# Ablation studies to demosntrate the importance of the factors analyzed in the model trained

## Introduction

The analysis of the variable importance of the model trained in the 'pvalue_prediction_model_training.ipynb' notebook showed that all the features analyzed were relevant in the prediction of low and high p-values. However, the high interaction effects between variables might exert an effect on the found results.

To ensure that all the features are relevant to improve the p-value class prediction, ablation studies were performed. Ablation studies consist of the individual removal of features to evaluate if the model was worsened or not its performance.

In [22]:
setwd("C:\\Users\\dani5\\Documents\\Projects\\PhD\\p_value_dist\\data")

In [23]:
library(caret)
library(dplyr)
library(xgboost)
library(DALEX)
library(MLmetrics)
library(onehot)
library(pROC)

First, we load the p-value dataset obtained in the previous notebook.

In [24]:
load("notebook_06_01_2019.RData")

## Training of models with feature removal

To demonstrate that a model is improved or worsened after adding a feature, it is necessary to perform hypothesis testing of the analyzed metric with and without the variable.

According to several sources (e.g. here: https://machinelearningmastery.com/statistical-significance-tests-for-comparing-machine-learning-algorithms/) the 5x2 (5 repeats, 2 50% folds) repeated cross-validation is the most robust approach to perform hypothesis (by paired t-tests) testing when comparing models. Ensuring the same folds are created in each model is vital so paired t-tests can be performed.

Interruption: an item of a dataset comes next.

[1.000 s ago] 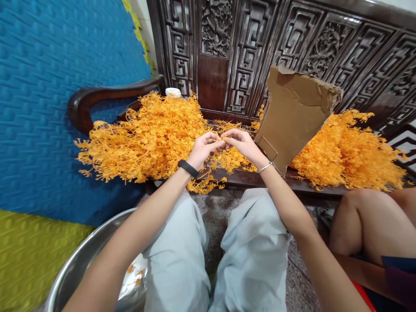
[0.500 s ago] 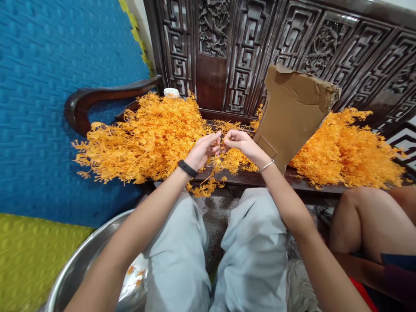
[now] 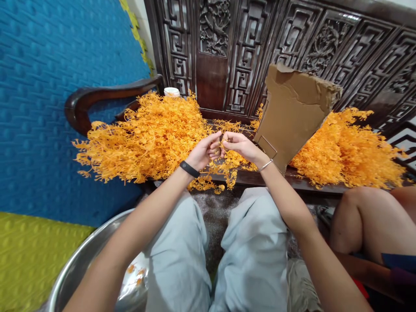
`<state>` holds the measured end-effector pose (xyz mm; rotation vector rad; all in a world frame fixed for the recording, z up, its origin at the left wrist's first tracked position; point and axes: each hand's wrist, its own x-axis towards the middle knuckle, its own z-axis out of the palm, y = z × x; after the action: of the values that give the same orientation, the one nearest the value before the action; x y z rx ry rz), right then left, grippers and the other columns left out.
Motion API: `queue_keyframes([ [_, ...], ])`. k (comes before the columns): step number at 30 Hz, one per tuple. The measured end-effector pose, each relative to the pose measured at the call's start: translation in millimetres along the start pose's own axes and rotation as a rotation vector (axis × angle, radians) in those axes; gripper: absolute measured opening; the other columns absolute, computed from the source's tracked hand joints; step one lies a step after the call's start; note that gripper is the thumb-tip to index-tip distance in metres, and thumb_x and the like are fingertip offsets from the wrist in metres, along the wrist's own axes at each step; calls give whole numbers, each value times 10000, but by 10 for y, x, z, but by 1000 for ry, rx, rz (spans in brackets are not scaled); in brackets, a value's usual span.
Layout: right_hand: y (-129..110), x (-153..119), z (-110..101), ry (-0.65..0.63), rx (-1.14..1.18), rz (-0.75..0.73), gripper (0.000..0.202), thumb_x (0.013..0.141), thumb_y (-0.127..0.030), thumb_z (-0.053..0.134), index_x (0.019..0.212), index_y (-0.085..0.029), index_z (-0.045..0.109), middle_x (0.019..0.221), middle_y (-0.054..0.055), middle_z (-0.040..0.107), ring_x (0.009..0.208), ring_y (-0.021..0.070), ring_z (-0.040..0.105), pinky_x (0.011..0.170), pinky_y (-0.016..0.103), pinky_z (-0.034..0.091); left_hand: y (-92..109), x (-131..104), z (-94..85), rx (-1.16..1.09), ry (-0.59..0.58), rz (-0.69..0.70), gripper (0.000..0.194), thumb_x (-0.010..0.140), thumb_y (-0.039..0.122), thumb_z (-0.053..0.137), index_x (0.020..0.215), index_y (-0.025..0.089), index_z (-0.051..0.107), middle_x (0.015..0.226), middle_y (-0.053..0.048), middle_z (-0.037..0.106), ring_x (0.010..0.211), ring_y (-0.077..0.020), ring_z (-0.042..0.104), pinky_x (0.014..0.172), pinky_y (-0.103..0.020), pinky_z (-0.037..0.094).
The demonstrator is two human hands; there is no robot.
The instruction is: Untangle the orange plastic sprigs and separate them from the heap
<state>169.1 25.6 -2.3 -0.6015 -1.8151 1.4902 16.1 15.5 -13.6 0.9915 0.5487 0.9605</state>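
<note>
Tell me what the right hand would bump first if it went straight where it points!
Probably the left hand with the black wristband, since the right hand points that way, though depth is hard to judge.

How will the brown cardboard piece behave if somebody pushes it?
The cardboard piece may tip easily, since it stands upright and narrows toward the bottom. Its flat middle looks fairly stiff, but the creased, torn top edge would probably bend.

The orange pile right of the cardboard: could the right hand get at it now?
Probably, though not straight across: the cardboard stands between the right hand and that orange pile, so it must likely go around.
</note>
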Motion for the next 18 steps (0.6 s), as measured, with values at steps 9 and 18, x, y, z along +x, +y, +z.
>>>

These requirements are taken into account to update the setting and the hyperparameter of the model training:

In [25]:
train_control <- trainControl(method = "cv",
                              number = 10,
                              classProbs=TRUE,
                              savePredictions = "final")

In [26]:
xgb_grid <- expand.grid(
                        nrounds = 300,
                       max_depth = 9,
                       min_child_weight = 3,
                       subsample = 0.8,
                       gamma = 0,
                       colsample_bytree = 0.8,
                       eta = 0.3)

As the setting have been changed, the model with all the features needs to be trained again:

The AUC obtained with this kind of cross-validation (0.7010) is quite lower to the one (0.7416) obtained with .632 bootstrap during the prediction of the model. This lowering is caused by the much lower percentage of rows (50 % of the original dataset) taken during the generation of each repeat of the 2-fold cross-validation. 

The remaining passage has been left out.